▸ **What the task requires**:
Print, exactly as they stand, the lines from the start of the listing to the line containing "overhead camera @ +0", inclusive.

▸ **Dataset excerpt**:

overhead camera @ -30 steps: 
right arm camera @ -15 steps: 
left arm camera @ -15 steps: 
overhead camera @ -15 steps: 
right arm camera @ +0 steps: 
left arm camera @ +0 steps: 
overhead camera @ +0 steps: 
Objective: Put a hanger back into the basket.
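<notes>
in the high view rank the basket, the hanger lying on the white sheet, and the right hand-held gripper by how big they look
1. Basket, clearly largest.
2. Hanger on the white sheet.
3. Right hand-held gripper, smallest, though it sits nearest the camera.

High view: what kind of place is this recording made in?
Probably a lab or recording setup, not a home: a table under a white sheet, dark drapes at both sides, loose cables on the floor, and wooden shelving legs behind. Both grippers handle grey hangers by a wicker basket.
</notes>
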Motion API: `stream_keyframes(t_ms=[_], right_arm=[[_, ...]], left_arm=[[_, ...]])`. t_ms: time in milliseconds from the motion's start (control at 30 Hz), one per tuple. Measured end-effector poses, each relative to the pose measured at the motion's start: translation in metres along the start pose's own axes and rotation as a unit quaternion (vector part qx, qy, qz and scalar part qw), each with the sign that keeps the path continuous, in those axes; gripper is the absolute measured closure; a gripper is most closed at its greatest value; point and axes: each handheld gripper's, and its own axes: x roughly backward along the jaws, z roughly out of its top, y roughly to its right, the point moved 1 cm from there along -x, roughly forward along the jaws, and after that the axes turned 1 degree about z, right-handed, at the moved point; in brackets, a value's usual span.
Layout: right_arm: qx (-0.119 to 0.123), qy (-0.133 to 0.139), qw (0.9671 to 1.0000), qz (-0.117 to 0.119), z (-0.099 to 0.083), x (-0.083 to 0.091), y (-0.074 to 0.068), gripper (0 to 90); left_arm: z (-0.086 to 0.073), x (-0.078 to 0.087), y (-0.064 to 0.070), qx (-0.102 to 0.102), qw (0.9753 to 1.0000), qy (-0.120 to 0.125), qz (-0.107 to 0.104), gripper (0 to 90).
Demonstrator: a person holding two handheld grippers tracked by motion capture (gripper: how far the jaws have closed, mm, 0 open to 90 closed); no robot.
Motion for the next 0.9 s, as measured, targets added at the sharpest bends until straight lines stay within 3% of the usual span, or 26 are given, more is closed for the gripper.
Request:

▸ **Output**:
overhead camera @ -30 steps: 
right arm camera @ -15 steps: 
left arm camera @ -15 steps: 
overhead camera @ -15 steps: 
right arm camera @ +0 steps: 
left arm camera @ +0 steps: 
overhead camera @ +0 steps: 

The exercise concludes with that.